### How to complete this task
Output the entire listing that follows verbatim.

::: Available data :::

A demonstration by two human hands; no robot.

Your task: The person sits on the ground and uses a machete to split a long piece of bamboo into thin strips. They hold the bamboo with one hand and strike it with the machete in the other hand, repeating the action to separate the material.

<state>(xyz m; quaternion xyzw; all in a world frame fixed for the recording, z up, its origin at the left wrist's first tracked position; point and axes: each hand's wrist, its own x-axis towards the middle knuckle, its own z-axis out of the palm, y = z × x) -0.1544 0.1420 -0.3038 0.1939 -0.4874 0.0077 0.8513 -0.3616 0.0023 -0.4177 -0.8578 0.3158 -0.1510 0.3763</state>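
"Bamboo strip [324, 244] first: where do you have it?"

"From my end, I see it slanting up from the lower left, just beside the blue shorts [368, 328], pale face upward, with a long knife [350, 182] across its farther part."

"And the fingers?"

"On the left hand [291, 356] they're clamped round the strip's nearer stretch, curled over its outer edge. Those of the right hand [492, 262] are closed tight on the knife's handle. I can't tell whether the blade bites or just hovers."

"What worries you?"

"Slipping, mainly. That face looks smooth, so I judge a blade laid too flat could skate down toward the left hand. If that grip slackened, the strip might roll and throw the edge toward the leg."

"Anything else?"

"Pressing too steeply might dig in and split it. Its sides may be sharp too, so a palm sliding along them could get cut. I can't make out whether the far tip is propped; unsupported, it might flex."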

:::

### Exercise output
A demonstration by two human hands; no robot.

Your task: The person sits on the ground and uses a machete to split a long piece of bamboo into thin strips. They hold the bamboo with one hand and strike it with the machete in the other hand, repeating the action to separate the material.

<state>(xyz m; quaternion xyzw; all in a world frame fixed for the recording, z up, its origin at the left wrist's first tracked position; point and axes: each hand's wrist, its own x-axis towards the middle knuckle, its own z-axis out of the palm, y = z × x) -0.1544 0.1420 -0.3038 0.1939 -0.4874 0.0077 0.8513 -0.3616 0.0023 -0.4177 -0.8578 0.3158 -0.1510 0.3763</state>
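"Bamboo strip [324, 244] first: where do you have it?"

"From my end, I see it slanting up from the lower left, just beside the blue shorts [368, 328], pale face upward, with a long knife [350, 182] across its farther part."

"And the fingers?"

"On the left hand [291, 356] they're clamped round the strip's nearer stretch, curled over its outer edge. Those of the right hand [492, 262] are closed tight on the knife's handle. I can't tell whether the blade bites or just hovers."

"What worries you?"

"Slipping, mainly. That face looks smooth, so I judge a blade laid too flat could skate down toward the left hand. If that grip slackened, the strip might roll and throw the edge toward the leg."

"Anything else?"

"Pressing too steeply might dig in and split it. Its sides may be sharp too, so a palm sliding along them could get cut. I can't make out whether the far tip is propped; unsupported, it might flex."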

What was asked for in the exercise is now done.